The horrific aftermath of the recent earthquakes that struck Syria and Turkey makes it clear why a range of technologies are needed to search for survivors in the rubble of destroyed buildings. Now, researchers at the Polytechnic University of Madrid have developed an autonomous robotic system that combines artificial intelligence with multispectral imaging to search for people in dangerous and difficult to access post-disaster environments.
The system uses an Altum multispectral camera that operates at five wavelengths – red, green and blue visible light; near infrared; and red edge light. The camera is attached to a remote-controlled quadruped robot that can be deployed in dangerous environments such as a collapsed building.
Christyan Cruz Ulloa and colleagues developed multispectral indexes that can be used to identify people within rubble. An index is a way of combining images taken at different wavelengths to enhance the ability of the multispectral imaging system to identify specific objects. Such indexes are often used to identify vegetation in satellite images, but no index had existed for identifying people in a rubble environment.
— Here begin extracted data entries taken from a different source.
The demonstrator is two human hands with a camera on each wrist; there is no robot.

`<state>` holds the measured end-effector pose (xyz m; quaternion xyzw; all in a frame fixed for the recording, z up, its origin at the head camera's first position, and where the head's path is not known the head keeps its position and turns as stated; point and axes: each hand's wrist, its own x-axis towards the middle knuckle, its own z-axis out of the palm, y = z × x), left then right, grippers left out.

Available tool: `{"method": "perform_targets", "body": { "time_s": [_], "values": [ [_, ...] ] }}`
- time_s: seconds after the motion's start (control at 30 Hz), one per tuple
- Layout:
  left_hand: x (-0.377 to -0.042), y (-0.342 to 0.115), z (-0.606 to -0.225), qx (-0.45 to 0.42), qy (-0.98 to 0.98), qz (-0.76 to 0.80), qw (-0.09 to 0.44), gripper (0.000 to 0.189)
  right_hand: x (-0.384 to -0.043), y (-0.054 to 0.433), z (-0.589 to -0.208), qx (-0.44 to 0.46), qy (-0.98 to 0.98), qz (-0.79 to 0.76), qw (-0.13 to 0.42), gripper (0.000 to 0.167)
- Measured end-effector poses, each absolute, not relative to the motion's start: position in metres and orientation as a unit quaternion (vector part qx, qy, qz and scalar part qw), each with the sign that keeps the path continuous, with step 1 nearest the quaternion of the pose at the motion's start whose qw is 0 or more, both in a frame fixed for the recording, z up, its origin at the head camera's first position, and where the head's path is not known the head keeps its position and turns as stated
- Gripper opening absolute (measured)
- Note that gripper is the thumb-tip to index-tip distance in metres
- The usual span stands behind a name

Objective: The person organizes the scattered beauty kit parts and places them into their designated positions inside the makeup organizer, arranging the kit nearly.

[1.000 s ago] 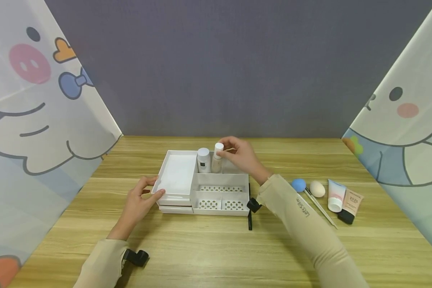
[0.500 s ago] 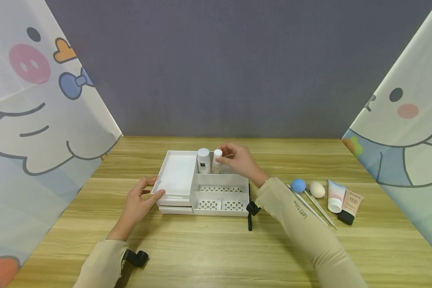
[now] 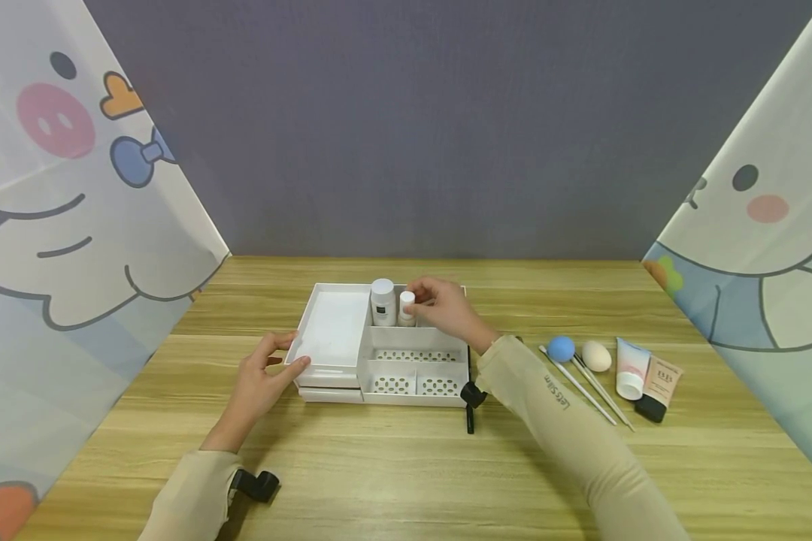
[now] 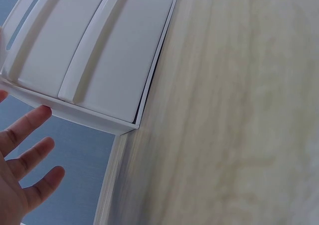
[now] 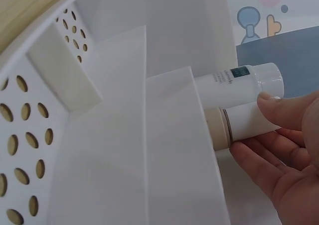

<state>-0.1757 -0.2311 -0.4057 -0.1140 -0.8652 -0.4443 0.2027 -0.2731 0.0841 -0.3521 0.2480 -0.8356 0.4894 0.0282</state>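
A white plastic organizer (image 3: 331,327) sits mid-table, with drawers at its left front and compartments at the right. My left hand (image 3: 260,383) rests at its front left corner, thumb by the front rim; in the left wrist view its spread fingers (image 4: 31,121) lie along the side wall. My right hand (image 3: 446,308) pinches a small beige bottle by its white cap (image 5: 246,121), between thumb and fingertips. The bottle's lower part is hidden in the back compartment. Right beside it stands a larger white bottle (image 3: 383,302) with dark print.
To the right lie a blue ball-shaped sponge (image 3: 561,349), a cream egg-shaped sponge (image 3: 596,356), thin sticks (image 3: 585,391), a white-pink tube (image 3: 631,368) and a beige tube (image 3: 660,383) with a black cap. A thin black stick (image 3: 470,419) lies at the organizer's right edge.
My right hand has lowered the beige bottle deeper into the back compartment, beside the white bottle. A white stick by the blue sponge has come out from behind the right sleeve. The left hand stays put.
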Motion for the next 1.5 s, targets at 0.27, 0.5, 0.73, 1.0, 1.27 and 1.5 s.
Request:
{"method": "perform_targets", "body": {
  "time_s": [0.27, 0.5, 0.73, 1.0, 1.27, 1.5],
  "values": [
    [-0.176, -0.231, -0.406, -0.116, -0.864, -0.446, 0.202, 0.029, -0.274, 0.084, -0.354, 0.247, -0.842, 0.480, 0.017, 0.025],
    [-0.176, -0.230, -0.405, -0.115, -0.864, -0.446, 0.201, 0.028, -0.275, 0.084, -0.354, 0.247, -0.838, 0.486, 0.008, 0.025],
    [-0.176, -0.231, -0.406, -0.117, -0.865, -0.443, 0.203, 0.030, -0.275, 0.085, -0.353, 0.242, -0.839, 0.488, 0.003, 0.028],
    [-0.176, -0.230, -0.405, -0.115, -0.865, -0.445, 0.202, 0.030, -0.277, 0.088, -0.348, 0.242, -0.838, 0.488, 0.025, 0.031],
    [-0.176, -0.231, -0.406, -0.115, -0.862, -0.450, 0.203, 0.031, -0.276, 0.102, -0.335, 0.231, -0.837, 0.493, 0.050, 0.031],
    [-0.176, -0.230, -0.405, -0.117, -0.860, -0.450, 0.208, 0.031, -0.275, 0.120, -0.331, 0.219, -0.829, 0.511, 0.054, 0.031]
  ]
}}
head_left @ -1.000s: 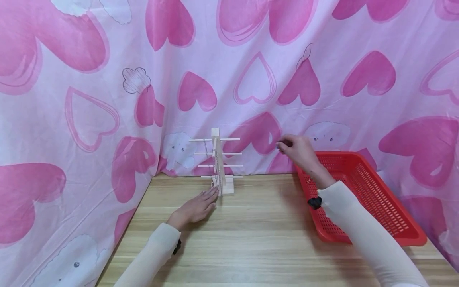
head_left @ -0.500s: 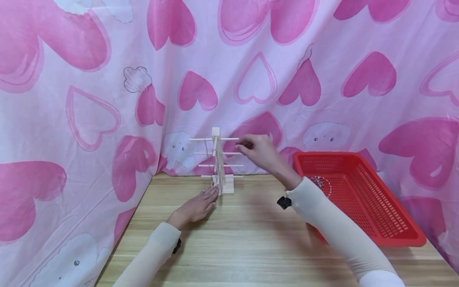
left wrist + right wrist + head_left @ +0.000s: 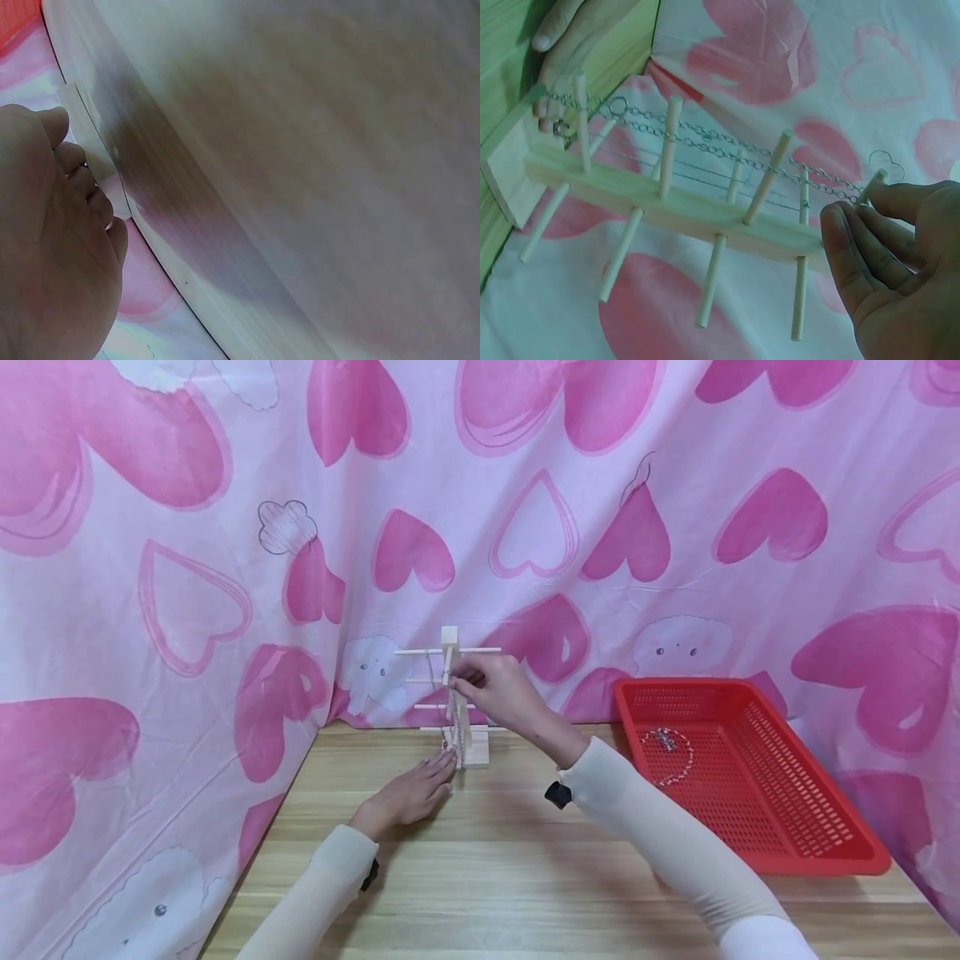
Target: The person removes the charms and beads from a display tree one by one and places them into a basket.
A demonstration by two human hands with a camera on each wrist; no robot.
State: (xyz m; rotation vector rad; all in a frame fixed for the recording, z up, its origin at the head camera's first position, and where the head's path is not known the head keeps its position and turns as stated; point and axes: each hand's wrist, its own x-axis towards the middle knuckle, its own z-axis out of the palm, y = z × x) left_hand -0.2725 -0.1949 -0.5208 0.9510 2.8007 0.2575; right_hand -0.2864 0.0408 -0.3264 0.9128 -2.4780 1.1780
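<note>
A pale wooden stand [image 3: 449, 637] with rows of thin pegs rises at the back of the table. In the right wrist view, a silver chain necklace [image 3: 718, 151] loops over the front pegs, running along the post toward the base. My right hand [image 3: 502, 693] is at the upper front peg; its thumb and finger pinch the necklace's end beside the peg tip [image 3: 879, 175]. Low at the stand's base, my left hand [image 3: 412, 793] rests with its fingers extended against it. Thinner chains [image 3: 697, 171] hang on the far side of the post.
A red perforated basket [image 3: 757, 693] stands on the right of the wooden table [image 3: 517, 877], with a beaded necklace [image 3: 665, 740] lying inside. Pink heart-print cloth [image 3: 525, 410] hangs close behind the stand and along the left side.
My right hand has moved left from above the basket to the stand's upper front peg, uncovering the beaded necklace in the basket. The left hand has stayed at the base.
</note>
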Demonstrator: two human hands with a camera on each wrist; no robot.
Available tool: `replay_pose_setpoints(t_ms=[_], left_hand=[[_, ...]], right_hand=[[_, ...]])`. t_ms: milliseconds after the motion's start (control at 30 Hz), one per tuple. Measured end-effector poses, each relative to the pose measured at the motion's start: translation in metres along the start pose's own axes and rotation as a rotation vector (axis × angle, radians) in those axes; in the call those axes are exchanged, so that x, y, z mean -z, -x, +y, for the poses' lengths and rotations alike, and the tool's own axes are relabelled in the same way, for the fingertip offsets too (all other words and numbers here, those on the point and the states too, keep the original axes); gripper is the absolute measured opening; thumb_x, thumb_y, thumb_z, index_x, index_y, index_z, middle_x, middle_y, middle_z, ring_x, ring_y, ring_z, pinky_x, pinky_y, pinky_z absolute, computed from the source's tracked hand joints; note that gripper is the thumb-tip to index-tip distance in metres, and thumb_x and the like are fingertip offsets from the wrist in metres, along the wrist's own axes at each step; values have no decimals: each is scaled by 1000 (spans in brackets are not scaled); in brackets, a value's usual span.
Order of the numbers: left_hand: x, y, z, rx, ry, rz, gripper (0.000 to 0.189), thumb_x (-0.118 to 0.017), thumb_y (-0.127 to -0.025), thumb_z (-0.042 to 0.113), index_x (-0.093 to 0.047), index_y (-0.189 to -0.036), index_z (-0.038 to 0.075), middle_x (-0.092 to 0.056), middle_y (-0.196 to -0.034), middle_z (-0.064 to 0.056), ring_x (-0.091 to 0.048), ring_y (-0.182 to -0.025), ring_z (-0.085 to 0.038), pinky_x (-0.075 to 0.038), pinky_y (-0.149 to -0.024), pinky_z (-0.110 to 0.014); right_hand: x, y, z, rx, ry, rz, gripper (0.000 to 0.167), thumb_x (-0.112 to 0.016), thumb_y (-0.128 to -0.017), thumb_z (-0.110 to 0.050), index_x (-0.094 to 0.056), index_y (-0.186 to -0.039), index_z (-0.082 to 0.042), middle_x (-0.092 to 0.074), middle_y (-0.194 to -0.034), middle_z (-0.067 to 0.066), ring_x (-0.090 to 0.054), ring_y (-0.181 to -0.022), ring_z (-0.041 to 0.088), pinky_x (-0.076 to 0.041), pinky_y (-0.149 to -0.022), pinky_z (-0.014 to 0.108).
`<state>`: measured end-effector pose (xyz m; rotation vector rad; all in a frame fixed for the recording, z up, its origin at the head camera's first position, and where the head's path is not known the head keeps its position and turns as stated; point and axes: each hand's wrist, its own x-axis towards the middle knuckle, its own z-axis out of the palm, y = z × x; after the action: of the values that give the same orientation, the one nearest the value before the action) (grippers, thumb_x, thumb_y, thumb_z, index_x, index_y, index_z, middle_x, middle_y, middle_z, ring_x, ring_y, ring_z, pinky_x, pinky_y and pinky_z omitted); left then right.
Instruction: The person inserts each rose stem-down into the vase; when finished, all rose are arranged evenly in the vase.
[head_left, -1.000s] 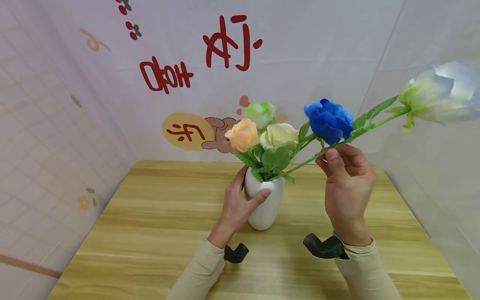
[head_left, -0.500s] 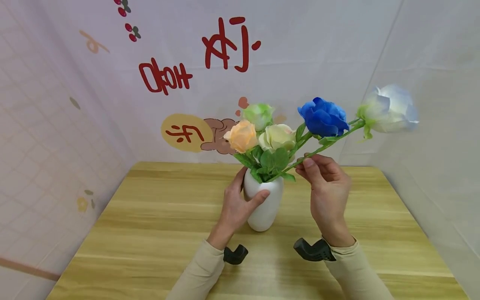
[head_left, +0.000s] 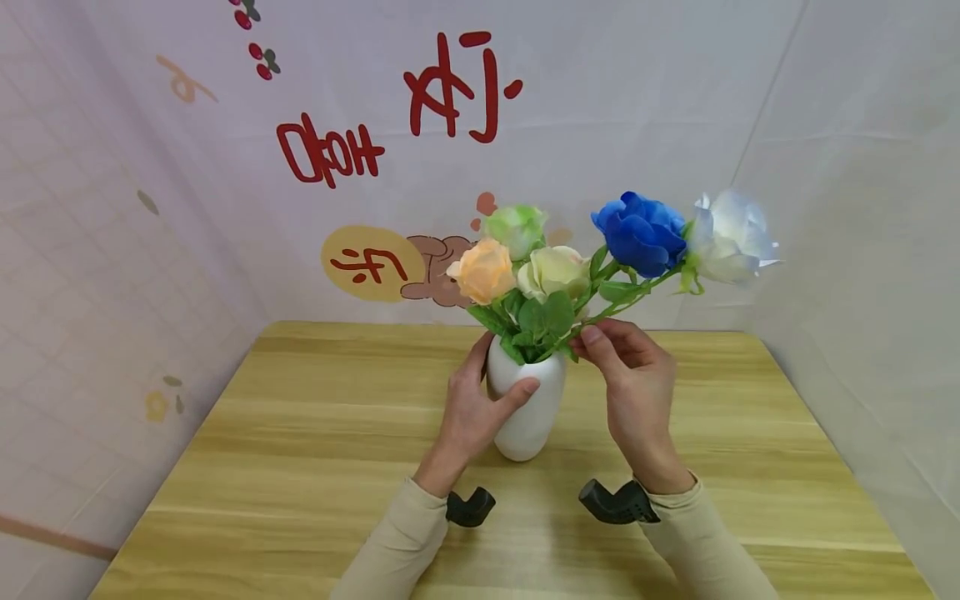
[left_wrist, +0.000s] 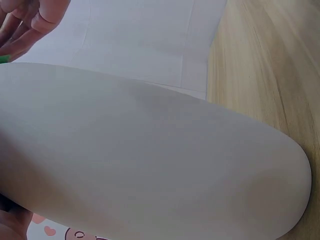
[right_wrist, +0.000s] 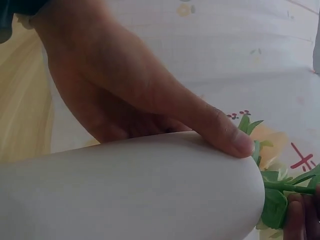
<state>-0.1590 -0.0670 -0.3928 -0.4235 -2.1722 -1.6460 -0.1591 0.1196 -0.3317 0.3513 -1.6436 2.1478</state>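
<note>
A white vase (head_left: 527,417) stands on the wooden table, and my left hand (head_left: 474,417) grips it from the left, thumb across its front near the mouth. My right hand (head_left: 637,379) pinches the green stem of a white artificial rose (head_left: 731,237) just above the vase mouth. That stem slants down left into the vase. A blue rose (head_left: 641,233), a peach rose (head_left: 483,271), a cream rose (head_left: 553,273) and a green rose (head_left: 516,229) stand in the vase among green leaves. In the right wrist view, the left thumb (right_wrist: 240,142) presses on the vase by its rim.
The wooden table (head_left: 300,467) meets a pale printed backdrop (head_left: 600,100) with red characters behind the flowers. Pale cloth walls rise at both sides. A black wrist mount (head_left: 471,507) sits by the left sleeve, another black mount (head_left: 618,502) by the right sleeve.
My right hand has moved left and down toward the vase mouth, and the white rose has come down and left beside the blue one. The left hand and vase stay put.
</note>
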Motion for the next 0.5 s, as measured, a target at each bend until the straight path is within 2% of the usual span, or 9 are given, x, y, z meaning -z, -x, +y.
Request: replay_pose_setpoints(t_ms=[133, 300, 500], left_hand=[[-1, -2, 0, 12, -6, 0, 101, -64, -85, 79, -45, -155, 9, -58, -144, -6, -61, -125, -20, -53, -102, -50], [-3, -6, 1, 14, -3, 3, 99, -65, -85, 78, -45, -155, 10, -59, -143, -6, -62, -124, -20, -53, -102, -49], [-5, -8, 0, 18, -4, 8, 99, -66, -85, 77, -44, -155, 10, -59, -143, -6, -62, -124, -21, -55, -99, -50]], right_hand=[[1, -3, 3, -8, 64, -8, 19, -75, -94, -3, -70, -100, 13, -74, -87, 11, -73, -82, 21, -60, -85, 31], [2, -8, 8, 31, 160, -39, 16, -76, -94, -5, -72, -97, 10, -69, -91, 7, -67, -83, 19, -56, -80, 26], [3, -9, 18, 28, 157, -72, 12, -76, -93, -1, -74, -95, 10, -64, -99, 10, -64, -91, 22, -55, -80, 24]])
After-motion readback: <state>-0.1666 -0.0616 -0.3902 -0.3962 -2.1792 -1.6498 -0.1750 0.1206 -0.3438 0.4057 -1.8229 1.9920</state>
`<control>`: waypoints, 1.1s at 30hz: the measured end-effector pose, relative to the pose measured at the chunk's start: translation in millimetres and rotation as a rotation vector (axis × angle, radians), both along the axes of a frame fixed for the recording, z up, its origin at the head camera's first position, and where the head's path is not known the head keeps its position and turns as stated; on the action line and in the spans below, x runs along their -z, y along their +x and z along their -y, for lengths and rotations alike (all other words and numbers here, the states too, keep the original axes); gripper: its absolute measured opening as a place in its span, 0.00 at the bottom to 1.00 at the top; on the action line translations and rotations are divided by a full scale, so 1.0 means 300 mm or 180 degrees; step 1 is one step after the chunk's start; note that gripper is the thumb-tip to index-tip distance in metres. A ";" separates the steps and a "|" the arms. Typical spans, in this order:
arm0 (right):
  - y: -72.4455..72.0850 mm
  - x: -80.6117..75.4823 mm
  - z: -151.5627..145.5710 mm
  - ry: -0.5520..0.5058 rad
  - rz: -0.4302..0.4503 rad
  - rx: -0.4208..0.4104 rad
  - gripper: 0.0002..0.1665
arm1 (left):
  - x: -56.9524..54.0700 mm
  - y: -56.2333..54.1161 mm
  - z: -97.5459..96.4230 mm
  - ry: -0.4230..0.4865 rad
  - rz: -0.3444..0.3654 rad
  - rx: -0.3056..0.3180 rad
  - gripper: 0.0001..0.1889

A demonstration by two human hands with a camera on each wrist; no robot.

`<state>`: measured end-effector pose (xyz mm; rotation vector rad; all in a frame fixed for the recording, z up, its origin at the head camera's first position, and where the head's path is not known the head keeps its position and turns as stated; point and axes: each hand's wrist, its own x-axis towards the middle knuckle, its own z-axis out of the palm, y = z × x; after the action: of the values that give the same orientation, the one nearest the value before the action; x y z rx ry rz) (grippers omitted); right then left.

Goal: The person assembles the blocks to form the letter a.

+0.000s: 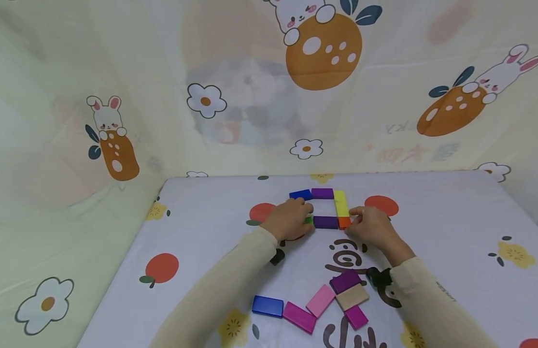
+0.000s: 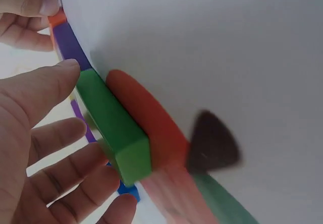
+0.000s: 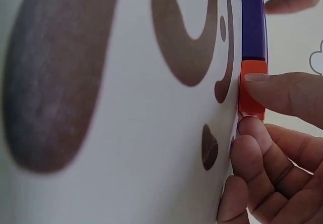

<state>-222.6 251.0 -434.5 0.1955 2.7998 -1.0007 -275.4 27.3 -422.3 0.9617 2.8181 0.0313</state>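
In the head view, toy blocks form a rectangular outline on the table. My left hand (image 1: 289, 220) is at its left side, over a green block (image 2: 113, 123). The left thumb touches the green block's end beside a purple block (image 1: 326, 222), with curled fingers along its far side. At the near right corner, my right hand (image 1: 373, 226) holds an orange block (image 3: 252, 90) between the thumb, laid on its face, and the fingertips at its end. A yellow block (image 1: 340, 203) runs back from the orange one. Another purple block (image 1: 322, 194) and a blue block (image 1: 300, 195) make the far side.
Nearer the person lie loose blocks: a blue block (image 1: 267, 306), a magenta block (image 1: 300, 317), a pink block (image 1: 320, 300), a purple block (image 1: 345, 281), a tan block (image 1: 352, 297) and a smaller magenta block (image 1: 356, 317). A printed cloth covers the table (image 1: 199, 227); a patterned curtain (image 1: 247, 130) hangs behind.
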 end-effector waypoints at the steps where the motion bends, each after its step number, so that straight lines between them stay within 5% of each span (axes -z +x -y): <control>1: -0.001 0.002 0.001 -0.0008 0.0004 0.0000 0.35 | 0.002 -0.002 -0.009 -0.0021 -0.0021 0.0028 0.27; 33: 0.005 -0.001 0.003 0.0004 -0.0022 -0.0035 0.37 | 0.032 0.001 -0.041 0.0037 -0.0196 0.0204 0.19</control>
<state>-221.1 250.0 -434.1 0.1769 2.8047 -0.9994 -275.1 39.7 -431.8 1.0729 2.8436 0.0103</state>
Convolutional neural networks
Once the team had identified an index that was suitable for both indoor and outdoor identification of people within a background of rubble, the next step was to train several convolutional neural networks (CNNs) to identify human forms – such as a torso, head and hand – within rubble. The researchers then compared efficacy of the different CNNs. This allowed them to select the best CNN for this application – a CNN called YOLOv5m.
The researchers then compared their prototype technique with previous systems, which tend to use either red-green-blue or infrared imaging to locate victims. They conclude that their multispectral system has greater versatility when it comes to locating people in both indoor and outdoor environments.
The team describes the system in a paper that has been accepted for publication in Machine Learning: Science and Technology.